## What is being asked
Please return the lines below verbatim, beginning at the one that has "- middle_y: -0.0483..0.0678" and stopping after the one that has "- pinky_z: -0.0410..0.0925", and add no other lines.

Recorded data:
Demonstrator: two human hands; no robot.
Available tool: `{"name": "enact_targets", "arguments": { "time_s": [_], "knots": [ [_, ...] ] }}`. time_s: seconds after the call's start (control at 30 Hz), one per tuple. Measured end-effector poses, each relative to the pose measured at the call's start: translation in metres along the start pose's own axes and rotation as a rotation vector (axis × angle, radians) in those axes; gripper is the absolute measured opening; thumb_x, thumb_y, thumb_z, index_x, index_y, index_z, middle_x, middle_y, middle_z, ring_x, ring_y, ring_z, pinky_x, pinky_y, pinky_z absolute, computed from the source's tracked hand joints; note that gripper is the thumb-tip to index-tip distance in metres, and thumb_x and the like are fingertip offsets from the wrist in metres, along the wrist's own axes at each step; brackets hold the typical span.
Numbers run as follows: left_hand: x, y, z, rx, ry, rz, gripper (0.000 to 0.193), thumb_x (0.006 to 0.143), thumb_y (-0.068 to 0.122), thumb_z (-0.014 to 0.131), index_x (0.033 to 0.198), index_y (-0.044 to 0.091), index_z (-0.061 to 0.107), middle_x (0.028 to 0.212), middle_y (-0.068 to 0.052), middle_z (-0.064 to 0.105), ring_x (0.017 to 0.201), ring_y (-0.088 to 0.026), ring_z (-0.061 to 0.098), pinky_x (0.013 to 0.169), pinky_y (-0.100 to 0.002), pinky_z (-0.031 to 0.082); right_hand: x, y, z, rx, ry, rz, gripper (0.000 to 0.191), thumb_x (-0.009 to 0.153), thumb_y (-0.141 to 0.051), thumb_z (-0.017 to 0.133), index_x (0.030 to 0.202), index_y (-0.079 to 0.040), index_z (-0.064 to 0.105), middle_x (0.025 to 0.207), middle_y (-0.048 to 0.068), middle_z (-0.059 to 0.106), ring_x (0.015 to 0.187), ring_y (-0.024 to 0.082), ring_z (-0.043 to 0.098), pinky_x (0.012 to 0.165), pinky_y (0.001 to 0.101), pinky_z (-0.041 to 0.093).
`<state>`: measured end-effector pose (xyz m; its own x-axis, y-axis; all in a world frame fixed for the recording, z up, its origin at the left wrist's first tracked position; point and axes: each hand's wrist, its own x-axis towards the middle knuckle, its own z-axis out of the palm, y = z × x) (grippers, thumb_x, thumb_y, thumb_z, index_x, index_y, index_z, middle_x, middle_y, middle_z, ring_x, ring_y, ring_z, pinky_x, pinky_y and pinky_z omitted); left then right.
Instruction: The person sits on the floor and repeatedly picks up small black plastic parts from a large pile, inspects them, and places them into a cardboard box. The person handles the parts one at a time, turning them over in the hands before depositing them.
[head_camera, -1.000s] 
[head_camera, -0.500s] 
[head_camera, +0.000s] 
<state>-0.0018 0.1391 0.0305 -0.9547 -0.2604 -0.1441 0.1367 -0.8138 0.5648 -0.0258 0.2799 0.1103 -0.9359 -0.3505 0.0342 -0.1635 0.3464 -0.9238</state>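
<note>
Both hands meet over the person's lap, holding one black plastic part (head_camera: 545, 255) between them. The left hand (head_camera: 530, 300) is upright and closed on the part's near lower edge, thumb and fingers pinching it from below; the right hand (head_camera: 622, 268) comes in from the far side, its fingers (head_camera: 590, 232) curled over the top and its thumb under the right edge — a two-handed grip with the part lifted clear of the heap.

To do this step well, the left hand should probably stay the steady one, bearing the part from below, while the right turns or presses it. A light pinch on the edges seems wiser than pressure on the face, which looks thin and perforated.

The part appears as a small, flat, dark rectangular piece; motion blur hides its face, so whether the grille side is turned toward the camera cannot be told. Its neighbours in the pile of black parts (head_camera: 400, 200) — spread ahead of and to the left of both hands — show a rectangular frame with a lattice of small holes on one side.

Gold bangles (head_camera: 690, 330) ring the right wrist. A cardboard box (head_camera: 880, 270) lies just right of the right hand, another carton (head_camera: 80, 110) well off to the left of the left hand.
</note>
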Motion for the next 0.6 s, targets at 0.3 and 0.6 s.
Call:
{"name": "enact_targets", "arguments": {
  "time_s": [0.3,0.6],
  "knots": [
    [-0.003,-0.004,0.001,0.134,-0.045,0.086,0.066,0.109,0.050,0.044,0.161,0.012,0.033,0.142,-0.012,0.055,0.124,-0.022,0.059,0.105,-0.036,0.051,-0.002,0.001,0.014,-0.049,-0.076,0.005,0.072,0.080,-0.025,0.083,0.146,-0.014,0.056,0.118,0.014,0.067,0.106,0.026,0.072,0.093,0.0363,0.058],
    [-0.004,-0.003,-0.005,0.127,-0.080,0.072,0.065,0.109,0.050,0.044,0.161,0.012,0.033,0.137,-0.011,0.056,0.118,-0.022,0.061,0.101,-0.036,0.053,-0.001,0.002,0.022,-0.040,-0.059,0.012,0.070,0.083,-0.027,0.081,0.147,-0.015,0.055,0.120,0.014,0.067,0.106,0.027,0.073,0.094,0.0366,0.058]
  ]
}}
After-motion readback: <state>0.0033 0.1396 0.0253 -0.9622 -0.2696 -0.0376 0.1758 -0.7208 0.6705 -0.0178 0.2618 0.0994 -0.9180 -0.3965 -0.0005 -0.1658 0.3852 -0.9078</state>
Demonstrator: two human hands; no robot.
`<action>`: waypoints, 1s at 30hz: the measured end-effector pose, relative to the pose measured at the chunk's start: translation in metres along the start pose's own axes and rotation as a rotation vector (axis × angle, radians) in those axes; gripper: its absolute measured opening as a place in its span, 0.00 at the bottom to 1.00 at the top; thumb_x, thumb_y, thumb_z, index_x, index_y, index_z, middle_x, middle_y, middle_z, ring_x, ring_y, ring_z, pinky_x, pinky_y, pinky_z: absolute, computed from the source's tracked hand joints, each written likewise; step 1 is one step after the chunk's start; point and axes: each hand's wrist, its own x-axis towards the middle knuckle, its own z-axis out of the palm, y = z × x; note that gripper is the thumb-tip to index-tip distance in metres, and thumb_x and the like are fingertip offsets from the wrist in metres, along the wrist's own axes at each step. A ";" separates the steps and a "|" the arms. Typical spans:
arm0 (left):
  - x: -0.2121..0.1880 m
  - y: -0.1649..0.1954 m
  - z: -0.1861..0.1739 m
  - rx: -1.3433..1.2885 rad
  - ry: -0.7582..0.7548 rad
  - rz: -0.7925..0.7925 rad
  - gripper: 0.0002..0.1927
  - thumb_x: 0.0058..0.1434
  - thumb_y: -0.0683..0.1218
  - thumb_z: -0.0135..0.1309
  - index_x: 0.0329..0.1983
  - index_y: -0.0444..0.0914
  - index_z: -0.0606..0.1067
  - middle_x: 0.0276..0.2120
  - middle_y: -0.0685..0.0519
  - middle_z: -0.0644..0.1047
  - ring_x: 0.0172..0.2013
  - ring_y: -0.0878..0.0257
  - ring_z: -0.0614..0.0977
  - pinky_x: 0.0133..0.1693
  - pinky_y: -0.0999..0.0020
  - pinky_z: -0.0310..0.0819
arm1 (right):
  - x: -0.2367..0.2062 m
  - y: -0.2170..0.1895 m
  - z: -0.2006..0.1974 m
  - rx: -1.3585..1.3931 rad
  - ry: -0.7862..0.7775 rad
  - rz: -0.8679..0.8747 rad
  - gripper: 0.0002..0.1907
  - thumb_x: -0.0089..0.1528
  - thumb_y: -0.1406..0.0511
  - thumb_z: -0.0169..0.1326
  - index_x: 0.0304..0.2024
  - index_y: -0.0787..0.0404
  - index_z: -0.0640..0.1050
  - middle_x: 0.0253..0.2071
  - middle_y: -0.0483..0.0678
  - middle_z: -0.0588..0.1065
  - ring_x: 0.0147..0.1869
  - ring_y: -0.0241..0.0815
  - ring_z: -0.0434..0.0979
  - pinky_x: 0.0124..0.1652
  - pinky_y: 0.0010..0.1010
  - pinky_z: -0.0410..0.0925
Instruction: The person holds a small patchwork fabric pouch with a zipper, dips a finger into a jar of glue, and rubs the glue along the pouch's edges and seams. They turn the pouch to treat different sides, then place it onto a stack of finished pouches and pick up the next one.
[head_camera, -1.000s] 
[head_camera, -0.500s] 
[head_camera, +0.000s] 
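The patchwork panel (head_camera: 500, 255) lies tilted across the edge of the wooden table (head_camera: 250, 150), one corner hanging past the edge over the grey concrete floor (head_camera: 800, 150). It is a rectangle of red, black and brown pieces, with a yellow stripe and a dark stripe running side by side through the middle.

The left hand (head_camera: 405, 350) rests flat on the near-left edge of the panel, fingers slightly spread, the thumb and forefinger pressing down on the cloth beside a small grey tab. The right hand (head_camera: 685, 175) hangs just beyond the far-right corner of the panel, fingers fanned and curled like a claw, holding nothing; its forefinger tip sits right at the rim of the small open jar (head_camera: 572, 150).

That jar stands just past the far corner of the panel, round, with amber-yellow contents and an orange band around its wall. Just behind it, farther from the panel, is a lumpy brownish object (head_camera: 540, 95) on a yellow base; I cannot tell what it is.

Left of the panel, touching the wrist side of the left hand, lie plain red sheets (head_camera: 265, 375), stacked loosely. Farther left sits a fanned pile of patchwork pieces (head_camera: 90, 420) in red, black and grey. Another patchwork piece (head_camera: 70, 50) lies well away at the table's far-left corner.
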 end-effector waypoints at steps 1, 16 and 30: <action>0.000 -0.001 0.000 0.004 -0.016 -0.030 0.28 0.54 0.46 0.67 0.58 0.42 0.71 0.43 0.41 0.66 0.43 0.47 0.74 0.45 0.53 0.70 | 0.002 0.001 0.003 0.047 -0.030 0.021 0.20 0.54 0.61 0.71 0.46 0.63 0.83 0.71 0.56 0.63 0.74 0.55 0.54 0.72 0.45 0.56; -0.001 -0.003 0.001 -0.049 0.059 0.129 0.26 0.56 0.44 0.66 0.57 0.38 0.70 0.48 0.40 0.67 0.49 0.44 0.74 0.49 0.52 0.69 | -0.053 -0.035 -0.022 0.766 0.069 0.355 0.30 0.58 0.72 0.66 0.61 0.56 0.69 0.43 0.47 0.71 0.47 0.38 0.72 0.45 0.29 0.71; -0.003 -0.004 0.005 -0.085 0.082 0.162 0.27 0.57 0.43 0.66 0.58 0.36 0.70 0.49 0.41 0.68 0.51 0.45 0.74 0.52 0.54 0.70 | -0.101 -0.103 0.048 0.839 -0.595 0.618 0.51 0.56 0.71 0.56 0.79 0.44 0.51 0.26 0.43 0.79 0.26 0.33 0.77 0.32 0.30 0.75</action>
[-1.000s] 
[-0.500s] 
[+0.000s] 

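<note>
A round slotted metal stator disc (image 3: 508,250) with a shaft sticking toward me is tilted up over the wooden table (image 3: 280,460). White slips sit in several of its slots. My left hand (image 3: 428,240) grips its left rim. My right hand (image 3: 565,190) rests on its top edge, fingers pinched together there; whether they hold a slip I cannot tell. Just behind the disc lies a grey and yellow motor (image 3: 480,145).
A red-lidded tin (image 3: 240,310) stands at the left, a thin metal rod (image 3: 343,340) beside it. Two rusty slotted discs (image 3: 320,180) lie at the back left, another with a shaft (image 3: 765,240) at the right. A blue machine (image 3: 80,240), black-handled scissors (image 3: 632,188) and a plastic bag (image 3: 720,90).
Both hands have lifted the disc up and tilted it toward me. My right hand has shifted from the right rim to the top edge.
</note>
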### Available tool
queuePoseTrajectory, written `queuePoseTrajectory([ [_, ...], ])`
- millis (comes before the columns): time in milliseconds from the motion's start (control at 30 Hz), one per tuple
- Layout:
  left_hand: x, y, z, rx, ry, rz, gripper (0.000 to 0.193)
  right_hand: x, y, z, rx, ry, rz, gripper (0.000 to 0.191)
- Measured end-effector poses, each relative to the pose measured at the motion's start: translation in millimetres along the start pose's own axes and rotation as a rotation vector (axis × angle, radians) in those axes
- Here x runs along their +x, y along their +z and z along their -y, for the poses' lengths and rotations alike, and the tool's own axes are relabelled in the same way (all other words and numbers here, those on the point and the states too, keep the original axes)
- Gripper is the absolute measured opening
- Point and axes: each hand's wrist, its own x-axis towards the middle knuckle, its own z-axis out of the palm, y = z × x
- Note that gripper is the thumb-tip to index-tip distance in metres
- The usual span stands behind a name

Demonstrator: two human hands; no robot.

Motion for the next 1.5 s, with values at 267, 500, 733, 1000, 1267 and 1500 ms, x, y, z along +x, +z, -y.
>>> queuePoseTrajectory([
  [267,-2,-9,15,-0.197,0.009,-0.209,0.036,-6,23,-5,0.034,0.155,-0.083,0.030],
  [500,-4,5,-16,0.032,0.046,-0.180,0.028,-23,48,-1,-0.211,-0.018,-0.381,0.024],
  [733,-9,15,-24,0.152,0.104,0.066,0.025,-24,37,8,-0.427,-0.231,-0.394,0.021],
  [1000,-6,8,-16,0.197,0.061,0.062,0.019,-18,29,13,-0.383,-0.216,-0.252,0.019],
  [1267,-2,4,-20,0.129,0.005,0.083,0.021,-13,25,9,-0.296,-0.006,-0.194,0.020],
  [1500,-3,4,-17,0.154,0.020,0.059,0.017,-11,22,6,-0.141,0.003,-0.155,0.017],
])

## Output for this exercise
  - middle_y: -0.0483..0.0678
  - middle_z: -0.0588..0.1065
  - ring_x: 0.0147..0.1869
  - ring_y: -0.0241..0.0815
  - ring_z: -0.0434..0.0979
  - pinky_x: 0.0124..0.1652
  - pinky_y: 0.0010..0.1010
  - pinky_z: -0.0410..0.0925

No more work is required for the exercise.